Your copy should match the listing word for word, apart from the pictures, which are left out.

┄┄┄┄┄┄┄┄┄┄

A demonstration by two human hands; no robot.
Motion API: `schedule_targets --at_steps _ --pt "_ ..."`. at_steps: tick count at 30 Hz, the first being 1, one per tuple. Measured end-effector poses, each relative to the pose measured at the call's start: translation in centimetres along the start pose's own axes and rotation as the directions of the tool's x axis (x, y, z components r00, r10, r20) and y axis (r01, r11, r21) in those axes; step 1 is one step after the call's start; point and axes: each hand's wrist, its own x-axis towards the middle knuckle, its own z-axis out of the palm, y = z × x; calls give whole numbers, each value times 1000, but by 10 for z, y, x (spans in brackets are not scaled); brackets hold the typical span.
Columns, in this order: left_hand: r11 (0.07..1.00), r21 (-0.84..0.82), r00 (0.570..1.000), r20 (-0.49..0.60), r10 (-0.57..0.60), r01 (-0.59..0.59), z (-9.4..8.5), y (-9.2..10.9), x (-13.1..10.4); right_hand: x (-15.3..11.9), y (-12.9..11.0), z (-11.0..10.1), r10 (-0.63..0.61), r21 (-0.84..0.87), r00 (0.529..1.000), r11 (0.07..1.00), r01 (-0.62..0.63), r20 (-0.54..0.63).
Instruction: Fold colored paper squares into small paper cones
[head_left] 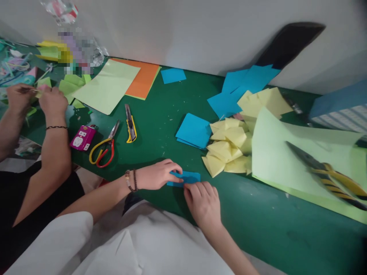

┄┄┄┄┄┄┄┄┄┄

• _SOLUTION TO THE EXERCISE_:
A demonstration by two human hands; no robot.
Motion API: `schedule_targets --at_steps _ --pt "_ ..."`. at_steps: tick count at 30 Hz, the first being 1, one per tuple. Measured end-effector poses, each relative to the pose measured at the call's start: translation in centimetres along the start pose's own axes and rotation as the directions of the tool's x axis (x, y, z components r00, r10, r20) and y axis (r01, r11, r21) in those axes; step 1 is one step after the call's start; point and axes: each hand's wrist, its own x-axis towards the middle knuckle, its own z-axis out of the palm, y = z × x; calls give whole numbers, each value times 1000, but by 10 for z, y, x (spans in brackets are not scaled); brackets hold the typical span.
Columns, in this order: left_hand: r11 (0.07..1.00), r21 (-0.84..0.82), r00 (0.570..1.000), r20 (-0.49..0.60), r10 (-0.57..0.60), r01 (-0.59..0.59), z (-9.4..8.5), y (-9.2..10.9), x (-13.1..10.4); right_hand: x (-15.3..11.9), y (-12.9..11.0), z (-11.0..10.1), r10 (-0.63..0.61), r21 (-0.84..0.87), r00 (0.529..1.000), r11 (0.07..1.00), r01 (-0.62..0.63), r20 (-0.54..0.63).
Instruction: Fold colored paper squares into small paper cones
[head_left] 

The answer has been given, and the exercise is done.